Internal feedback in the cortical perception-action loop enables fast and accurate behavior

10 Nov 2022  ·  Jing Shuang Li, Anish A. Sarma, Terrence J. Sejnowski, John C. Doyle ·

Animals move smoothly and reliably in unpredictable environments. Models of sensorimotor control have assumed that sensory information from the environment leads to actions, which then act back on the environment, creating a single, unidirectional perception-action loop. This loop contains internal delays in sensory and motor pathways, which can lead to unstable control. We show here that these delays can be compensated by internal feedback signals that flow backwards, from motor towards sensory areas. Internal feedback is ubiquitous in neural sensorimotor systems and recent advances in control theory show how internal feedback compensates internal delays. This is accomplished by filtering out self-generated and other predictable changes in early sensory areas so that unpredicted, actionable information can be rapidly transmitted toward action by the fastest components.

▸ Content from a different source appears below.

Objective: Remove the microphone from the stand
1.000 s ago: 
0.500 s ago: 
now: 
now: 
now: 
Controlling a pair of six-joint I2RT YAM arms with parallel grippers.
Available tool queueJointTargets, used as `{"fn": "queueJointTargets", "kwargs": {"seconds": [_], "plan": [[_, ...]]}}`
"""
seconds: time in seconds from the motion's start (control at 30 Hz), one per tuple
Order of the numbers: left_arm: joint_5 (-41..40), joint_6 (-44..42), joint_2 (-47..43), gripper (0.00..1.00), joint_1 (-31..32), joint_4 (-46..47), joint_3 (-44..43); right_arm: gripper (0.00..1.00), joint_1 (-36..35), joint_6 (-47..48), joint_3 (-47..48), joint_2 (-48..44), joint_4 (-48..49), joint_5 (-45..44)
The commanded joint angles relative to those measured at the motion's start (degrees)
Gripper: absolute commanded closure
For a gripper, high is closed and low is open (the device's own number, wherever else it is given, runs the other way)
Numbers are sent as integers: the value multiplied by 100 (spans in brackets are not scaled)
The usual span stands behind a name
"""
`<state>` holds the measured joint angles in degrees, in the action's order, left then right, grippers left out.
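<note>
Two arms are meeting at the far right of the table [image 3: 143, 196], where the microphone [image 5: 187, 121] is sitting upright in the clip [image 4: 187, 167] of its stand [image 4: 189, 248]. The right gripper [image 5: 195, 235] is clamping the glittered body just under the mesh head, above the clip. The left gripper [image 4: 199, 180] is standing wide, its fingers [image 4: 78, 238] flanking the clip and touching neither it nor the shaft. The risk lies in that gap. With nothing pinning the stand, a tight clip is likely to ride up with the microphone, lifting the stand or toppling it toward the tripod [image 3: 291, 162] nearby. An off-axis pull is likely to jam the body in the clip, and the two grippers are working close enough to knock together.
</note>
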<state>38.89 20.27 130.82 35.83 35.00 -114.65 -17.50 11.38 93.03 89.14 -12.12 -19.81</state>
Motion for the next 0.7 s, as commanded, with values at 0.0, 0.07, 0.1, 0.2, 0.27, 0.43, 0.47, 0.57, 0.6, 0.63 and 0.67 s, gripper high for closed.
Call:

For example, fast, giant neurons are necessarily less accurate than smaller neurons, but they are crucial for fast and accurate behavior. We use a mathematically tractable control model to show that internal feedback has an indispensable role in achieving state estimation, localization of function -- how different parts of cortex control different parts of the body -- and attention, all of which are crucial for effective sensorimotor control. This control model can explain anatomical, physiological and behavioral observations, including motor signals in visual cortex, heterogeneous kinetics of sensory receptors and the presence of giant Betz cells in motor cortex, Meynert cells in visual cortex and giant von Economo cells in the prefrontal cortex of humans as well as internal feedback patterns and unexplained heterogeneity in other neural systems.